Exacerbation des tensions

Les chiffres globaux masquent toutefois la dure réalité dans laquelle se trouvent certains secteurs. Le tourisme, l’hôtellerie-restauration et l’évènementiel continuent de souffrir, pour ne citer qu’eux. Malgré ce tableau en partie rassurant, il y a de quoi être inquiet car notre pays, et donc ses entreprises, court le risque de plonger progressivement dans un certain isolement.

L’exacerbation des tensions, en partie dues à la crise sanitaire, mais en réalité présentes au grand jour depuis l’avènement des réseaux sociaux, en est une des raisons. Fini l’écoute, la considération, le dialogue. C’est noir ou blanc, juste ou faux. Or, on le sait bien, la vie n’est qu’une suite de nuances, à commencer par celles de notre propre évolution. L’échange des idées est consubstantiel à celui des biens et services. Sans l’un, l’autre s’étiole.

Des questions légitimes

Pour se rappeler les vertus de la considération mutuelle, sur laquelle est fondée la Confédération helvétique, on conseillera le dernier ouvrage de Jean Birnbaum intitulé «Le courage de la nuance». Il y est expliqué que le débat d’idées n’a jamais empêché les plus grands philosophes de considérer les opinions d’autrui, d’en débattre avec fermeté et d’en dénoncer les conséquences. Sartre s’est égaré avec le totalitarisme. Il n’en était pas moins respecté.
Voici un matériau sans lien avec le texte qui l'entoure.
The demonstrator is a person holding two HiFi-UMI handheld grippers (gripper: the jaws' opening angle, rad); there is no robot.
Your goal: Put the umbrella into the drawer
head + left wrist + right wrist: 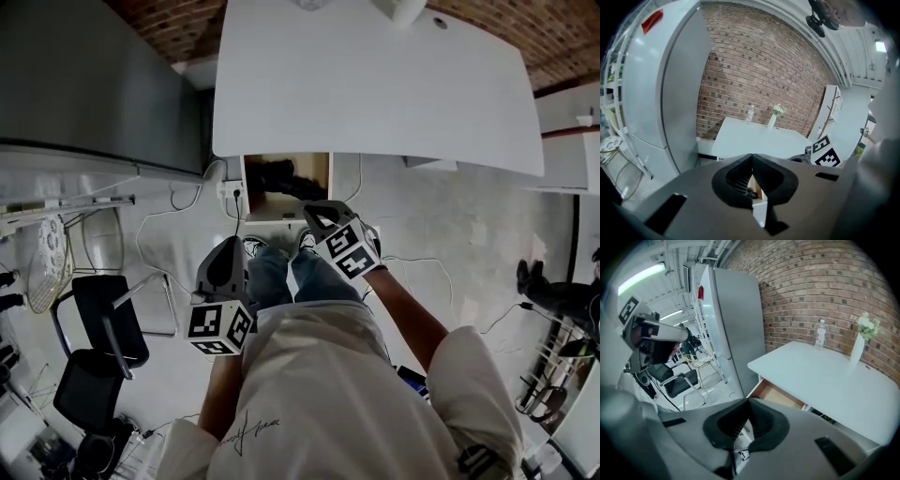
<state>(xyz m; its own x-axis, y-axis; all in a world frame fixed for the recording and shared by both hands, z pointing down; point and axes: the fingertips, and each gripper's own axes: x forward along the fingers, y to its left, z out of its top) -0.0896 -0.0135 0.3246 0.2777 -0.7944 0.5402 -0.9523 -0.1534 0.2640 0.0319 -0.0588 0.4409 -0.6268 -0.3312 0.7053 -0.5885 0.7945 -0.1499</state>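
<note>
Under the near edge of the white table, the drawer stands pulled out. The umbrella shows as a dark shape lying inside it, toward the drawer's left side; its details are too dim to make out. Both grippers hang in front of the drawer, clear of it, above the person's legs.

The left gripper is lower in the head view and just beside the left knee. Its jaws are pressed together with nothing between them, as the left gripper view shows.

The right gripper is near the drawer's front right corner. Its jaws are likewise closed tight and empty. Its view looks over the drawer's wooden inside and along the table top.

At the table's far edge, by the brick wall, stand a bottle and a vase with pale flowers, the two well apart. A grey refrigerator stands off the table's left edge. Black chairs stand on the floor to the person's left.
</note>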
De nos jours, les contempteurs de la nuance s’empressent d’ajouter un référentiel scientifique pour parer à toute critique potentielle et justifier la désignation des ennemis de leur cause. Il devient ainsi quasiment impossible de passer par le chemin des questionnements légitimes sans être cloué au pilori. C’est pourtant ce que fait la science pour progresser, en s’abstenant d’affirmations péremptoires.

Le jeu et la chandelle

Le débat sur le certificat sanitaire et le référendum contre la loi Covid illustrent de manière frappante ce rejet de la nuance. Les référendaires remettent en cause des éléments qui ont permis à nos PME de survivre et de redémarrer telles que la reconnaissance du certificat Covid, les aides aux cas de rigueur, la prise en charge d’une partie des coûts non couverts des manifestations publiques, l’assurance chômage, les RHT ou encore les APG.
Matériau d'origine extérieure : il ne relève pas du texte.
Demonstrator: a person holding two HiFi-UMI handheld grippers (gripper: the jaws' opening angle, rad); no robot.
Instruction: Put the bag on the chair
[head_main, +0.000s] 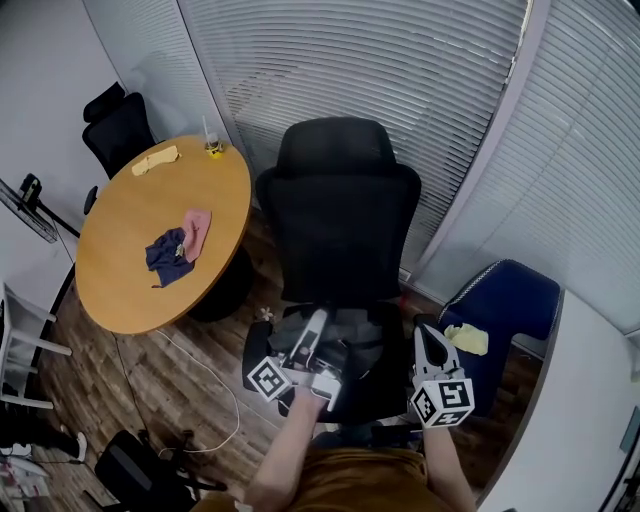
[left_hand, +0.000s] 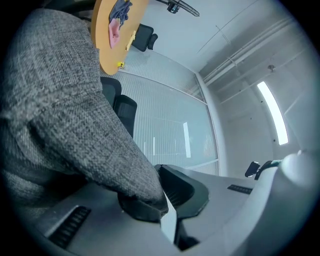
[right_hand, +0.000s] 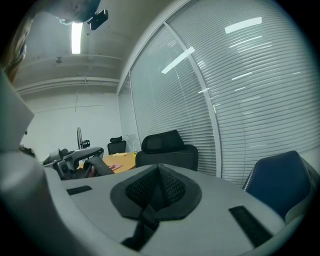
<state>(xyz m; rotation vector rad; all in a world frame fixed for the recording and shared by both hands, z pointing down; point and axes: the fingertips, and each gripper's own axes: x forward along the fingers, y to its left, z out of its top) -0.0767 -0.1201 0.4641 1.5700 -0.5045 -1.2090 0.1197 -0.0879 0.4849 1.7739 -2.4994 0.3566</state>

Si la loi Covid est rejetée, c’est tout un arsenal construit pour permettre aux entreprises de survivre par des temps difficiles qui sera remis en question. Un tel dispositif im-plique quelques désagréments, mais lorsqu’il s’agit de préserver l’es-sentiel, le jeu n’en vaut-il pas la chandelle? Et surtout, s’il disparaît, quelle prétendue liberté retrouvera-t-on? Celle de se calfeutrer en ayant l’illusion de la sécurité?

Cultiver le dialogue

Les discussions sur nos relations avec l’Union européenne (UE) s’inscrivent elles aussi dans cette tendance au repli sur soi. Elles prennent souvent une tournure désagréable, empreinte de passions, comme si l’ogre attendait de dévorer le Petit Poucet. L’UE est une sorte de confédération d’États, largement inspirée du modèle helvétique. Ce sont des démocraties qui la composent et les valeurs défendues par l’UE sont les nôtres. C’est de surcroît le principal partenaire économique de la Suisse. Couper les ponts fera d’abord souffrir nos PME, pas l’UE.

En plus de la détérioration de nos relations commerciales, le risque d’être également isolé du monde européen de la recherche s’accroît. Au détriment de l’innovation en Suisse qui est pourtant l’une des clefs de notre prospérité. Au profit de qui et de quoi? Des GAFAM? Sans leur ôter leurs mérites dont nous profitons quotidiennement, la question de leur poids par rapport à nos PME et, de manière plus générale, à nos institutions, est légitime. Leur capacité à dicter les évolutions comportementales est immense. La tentative d’en limiter les effets négatifs n’est à pas mépriser au nom d’une entrave au marché, mais bien d’un équilibre de ce dernier. Un monopole des systèmes d’information est aussi inacceptable qu’une législation obsolète ou inadaptée.

Je souhaite que ce soit avec un esprit d’ouverture et de dialogue que l’on réfléchisse et agisse pour nos PME, et non pas avec l’illusion que la voie solitaire serait celle de la sécurité et de la liberté.